March 2014: Facebook hires The Wall Street Journal’s Liz Heron
Schiller’s counterpart at Facebook was former Wall Street Journal emerging media editor Liz Heron, whom Facebook hired to build and manage its partnerships with news organizations. Such a role has likely become essential for Facebook as it attempts to convince publishers about its Instant Articles initiative. Heron is still at Facebook.
August 2014: Apple Hires AnandTech’s Anand Lal Shimpi
Veteran tech journalist Anand Lal Shimpi, who launched gadget site AnandTech in 1997, hung up his blogging hat to join Apple last summer. Shimpi, who has been at Apple six months, has been silent on his role at the company, which his LinkedIn page simply lists as “something fun.”
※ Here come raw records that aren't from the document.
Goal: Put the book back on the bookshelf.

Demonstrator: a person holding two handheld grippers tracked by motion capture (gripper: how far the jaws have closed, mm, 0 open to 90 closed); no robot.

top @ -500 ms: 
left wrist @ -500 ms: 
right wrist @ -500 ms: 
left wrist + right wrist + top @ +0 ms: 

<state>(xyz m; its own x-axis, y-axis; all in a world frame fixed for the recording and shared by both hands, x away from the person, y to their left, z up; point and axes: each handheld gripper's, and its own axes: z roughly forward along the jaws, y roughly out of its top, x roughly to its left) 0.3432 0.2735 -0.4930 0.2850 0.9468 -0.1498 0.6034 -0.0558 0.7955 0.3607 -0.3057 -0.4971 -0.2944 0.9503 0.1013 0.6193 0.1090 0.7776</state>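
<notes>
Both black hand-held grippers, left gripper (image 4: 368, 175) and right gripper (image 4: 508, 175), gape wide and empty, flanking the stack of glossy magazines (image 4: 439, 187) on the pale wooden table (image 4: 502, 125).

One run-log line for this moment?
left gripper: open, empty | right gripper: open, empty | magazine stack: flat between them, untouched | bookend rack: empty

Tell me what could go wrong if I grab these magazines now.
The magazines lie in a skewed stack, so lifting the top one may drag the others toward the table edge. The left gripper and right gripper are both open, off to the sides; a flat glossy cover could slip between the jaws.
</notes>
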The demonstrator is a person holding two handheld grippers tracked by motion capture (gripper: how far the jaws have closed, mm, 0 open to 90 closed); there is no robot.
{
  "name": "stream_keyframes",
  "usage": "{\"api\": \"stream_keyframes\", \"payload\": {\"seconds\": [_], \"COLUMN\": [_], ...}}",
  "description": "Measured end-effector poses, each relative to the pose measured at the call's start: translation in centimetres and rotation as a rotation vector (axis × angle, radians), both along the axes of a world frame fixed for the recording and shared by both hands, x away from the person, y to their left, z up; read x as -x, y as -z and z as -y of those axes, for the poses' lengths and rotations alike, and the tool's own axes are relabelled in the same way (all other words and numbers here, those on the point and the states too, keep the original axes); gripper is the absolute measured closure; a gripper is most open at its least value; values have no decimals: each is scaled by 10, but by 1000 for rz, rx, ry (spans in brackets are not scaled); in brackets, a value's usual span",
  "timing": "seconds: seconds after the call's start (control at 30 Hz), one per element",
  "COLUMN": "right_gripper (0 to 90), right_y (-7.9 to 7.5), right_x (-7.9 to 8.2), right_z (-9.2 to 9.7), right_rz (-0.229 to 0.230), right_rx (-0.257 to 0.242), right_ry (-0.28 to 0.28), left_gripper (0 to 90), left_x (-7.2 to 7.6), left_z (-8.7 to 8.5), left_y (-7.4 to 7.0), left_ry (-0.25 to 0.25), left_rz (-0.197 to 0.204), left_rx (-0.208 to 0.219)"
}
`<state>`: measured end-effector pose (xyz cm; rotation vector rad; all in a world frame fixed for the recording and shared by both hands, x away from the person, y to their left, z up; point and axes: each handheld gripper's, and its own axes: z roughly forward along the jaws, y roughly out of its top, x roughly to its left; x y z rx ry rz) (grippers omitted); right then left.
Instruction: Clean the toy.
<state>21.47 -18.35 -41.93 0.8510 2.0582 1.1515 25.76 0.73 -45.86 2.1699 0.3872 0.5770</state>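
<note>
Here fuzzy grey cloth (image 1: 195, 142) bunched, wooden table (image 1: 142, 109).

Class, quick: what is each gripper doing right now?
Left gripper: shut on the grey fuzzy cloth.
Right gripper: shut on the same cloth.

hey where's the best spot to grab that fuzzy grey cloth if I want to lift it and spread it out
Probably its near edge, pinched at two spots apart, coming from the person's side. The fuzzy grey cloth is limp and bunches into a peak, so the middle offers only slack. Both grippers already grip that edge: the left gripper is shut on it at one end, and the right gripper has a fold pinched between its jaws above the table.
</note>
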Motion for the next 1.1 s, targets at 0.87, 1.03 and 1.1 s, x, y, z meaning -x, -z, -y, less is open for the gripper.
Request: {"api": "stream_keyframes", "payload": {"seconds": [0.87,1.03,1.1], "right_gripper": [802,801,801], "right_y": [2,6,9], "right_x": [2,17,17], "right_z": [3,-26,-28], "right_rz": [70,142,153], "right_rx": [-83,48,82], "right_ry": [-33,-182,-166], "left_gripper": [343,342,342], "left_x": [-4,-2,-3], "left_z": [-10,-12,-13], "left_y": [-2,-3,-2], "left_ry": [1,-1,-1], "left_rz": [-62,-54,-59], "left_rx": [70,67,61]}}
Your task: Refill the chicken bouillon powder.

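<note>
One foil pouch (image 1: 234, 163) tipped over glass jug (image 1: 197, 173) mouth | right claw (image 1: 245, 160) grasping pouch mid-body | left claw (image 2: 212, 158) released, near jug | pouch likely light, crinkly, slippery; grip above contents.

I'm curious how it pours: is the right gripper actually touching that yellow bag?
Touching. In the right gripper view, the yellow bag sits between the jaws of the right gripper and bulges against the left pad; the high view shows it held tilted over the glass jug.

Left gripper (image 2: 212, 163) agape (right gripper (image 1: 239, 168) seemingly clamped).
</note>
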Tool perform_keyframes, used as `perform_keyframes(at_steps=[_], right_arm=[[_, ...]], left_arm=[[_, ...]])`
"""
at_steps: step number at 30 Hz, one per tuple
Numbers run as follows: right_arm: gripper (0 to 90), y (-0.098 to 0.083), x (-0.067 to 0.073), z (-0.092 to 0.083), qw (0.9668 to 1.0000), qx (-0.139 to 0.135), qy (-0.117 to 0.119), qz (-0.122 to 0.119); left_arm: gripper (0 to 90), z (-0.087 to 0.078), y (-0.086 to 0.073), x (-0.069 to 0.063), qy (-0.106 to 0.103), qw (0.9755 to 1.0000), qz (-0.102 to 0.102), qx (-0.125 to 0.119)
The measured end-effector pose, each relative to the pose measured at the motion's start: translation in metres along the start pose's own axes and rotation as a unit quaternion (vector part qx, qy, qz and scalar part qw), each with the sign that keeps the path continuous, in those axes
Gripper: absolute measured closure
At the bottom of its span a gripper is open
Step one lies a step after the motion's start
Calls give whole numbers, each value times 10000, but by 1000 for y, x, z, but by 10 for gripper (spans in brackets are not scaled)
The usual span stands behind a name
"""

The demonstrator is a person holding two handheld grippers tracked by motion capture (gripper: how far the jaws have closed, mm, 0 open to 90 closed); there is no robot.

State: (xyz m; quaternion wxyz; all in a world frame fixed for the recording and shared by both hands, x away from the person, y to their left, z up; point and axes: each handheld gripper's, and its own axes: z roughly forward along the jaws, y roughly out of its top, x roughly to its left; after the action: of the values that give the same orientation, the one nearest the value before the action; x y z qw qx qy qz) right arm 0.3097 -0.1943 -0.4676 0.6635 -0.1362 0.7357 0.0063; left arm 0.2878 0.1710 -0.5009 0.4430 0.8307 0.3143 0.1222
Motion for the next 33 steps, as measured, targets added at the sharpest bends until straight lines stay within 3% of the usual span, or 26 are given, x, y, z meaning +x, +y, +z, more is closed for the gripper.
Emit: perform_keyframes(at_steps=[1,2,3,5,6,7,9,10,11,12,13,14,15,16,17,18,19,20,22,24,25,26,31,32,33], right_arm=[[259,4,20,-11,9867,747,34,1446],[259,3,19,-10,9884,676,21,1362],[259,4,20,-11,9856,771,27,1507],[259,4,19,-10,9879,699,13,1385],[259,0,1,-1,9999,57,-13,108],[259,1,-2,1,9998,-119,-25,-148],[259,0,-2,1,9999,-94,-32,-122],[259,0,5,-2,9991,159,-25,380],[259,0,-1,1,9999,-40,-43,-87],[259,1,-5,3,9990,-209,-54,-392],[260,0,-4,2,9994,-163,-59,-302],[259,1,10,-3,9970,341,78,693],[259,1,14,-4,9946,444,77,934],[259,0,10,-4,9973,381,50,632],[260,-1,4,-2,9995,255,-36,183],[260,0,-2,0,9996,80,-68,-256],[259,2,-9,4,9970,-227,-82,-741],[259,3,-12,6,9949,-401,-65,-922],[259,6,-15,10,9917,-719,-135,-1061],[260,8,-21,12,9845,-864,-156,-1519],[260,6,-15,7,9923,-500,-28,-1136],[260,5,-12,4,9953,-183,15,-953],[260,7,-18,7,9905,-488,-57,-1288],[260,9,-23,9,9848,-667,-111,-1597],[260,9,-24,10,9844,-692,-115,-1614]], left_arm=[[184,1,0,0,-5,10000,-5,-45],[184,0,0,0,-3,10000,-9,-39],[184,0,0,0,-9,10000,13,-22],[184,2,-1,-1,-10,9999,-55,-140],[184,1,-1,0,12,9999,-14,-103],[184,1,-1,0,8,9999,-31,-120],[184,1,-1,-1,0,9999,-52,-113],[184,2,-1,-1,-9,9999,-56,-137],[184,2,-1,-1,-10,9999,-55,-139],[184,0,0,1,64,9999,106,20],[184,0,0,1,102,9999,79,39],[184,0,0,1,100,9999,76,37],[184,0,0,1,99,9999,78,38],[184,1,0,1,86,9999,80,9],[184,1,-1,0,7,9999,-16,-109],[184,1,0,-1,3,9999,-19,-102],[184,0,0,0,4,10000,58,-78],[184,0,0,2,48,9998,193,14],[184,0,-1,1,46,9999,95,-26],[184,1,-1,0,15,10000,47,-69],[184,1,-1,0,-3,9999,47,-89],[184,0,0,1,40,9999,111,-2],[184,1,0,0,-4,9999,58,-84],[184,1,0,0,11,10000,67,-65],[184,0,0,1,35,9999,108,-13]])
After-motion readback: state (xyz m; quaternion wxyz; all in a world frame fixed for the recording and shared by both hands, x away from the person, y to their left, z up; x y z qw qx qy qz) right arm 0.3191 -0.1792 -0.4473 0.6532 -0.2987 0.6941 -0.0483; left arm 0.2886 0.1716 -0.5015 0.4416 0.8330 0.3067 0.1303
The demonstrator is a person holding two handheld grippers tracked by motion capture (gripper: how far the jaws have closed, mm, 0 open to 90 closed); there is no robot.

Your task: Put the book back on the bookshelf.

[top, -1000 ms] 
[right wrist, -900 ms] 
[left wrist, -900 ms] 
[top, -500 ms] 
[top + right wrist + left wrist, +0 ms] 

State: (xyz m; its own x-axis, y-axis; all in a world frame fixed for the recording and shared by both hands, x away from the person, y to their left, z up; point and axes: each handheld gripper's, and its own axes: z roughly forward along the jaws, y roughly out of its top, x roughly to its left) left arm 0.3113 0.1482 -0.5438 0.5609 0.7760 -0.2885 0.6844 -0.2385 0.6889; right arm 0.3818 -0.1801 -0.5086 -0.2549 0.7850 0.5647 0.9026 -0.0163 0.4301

November 2014: Snapchat hires The Verge’s Ellis Hamburger
Snapchat, eager to create its own original content, has made a variety of editorial hires over the last year. Ellis Hamburger, former mobile apps and social media editor at the Verge, was one of the most notable. Hamburger, who frequently covered Snapchat in his reporting (“Real talk: the new Snapchat brilliantly mixes video and texting”) is still at the company.
January 2015: Rap Genius hires The New Yorker’s Sasha Frere-Jones
One of the more head-scratching digital media moves came in January, when lyrics annotation site Genius hired longtime New Yorker pop music critic Sasha Frere-Jones to be its executive editor of music. Frere-Jones said he was attracted to Genius because of its ability to house multiple, often conflicting interpretations of lyrics, which he said enables new kind of criticism.
February 2015: Apple hires BBC Radio 1 DJ Zane Lowe
Apple’s May 2015 acquisition of music-streaming service Beats has yet to bear fruit, but Apple has been keeping busy behind the scenes. Earlier this year, it hired BBC Radio 1 DJ Zane Lowe to lead an unnamed project within the company. The most plausible prediction is that Lowe ends up curating playlists and interviewing musicians for Apple’s own music service.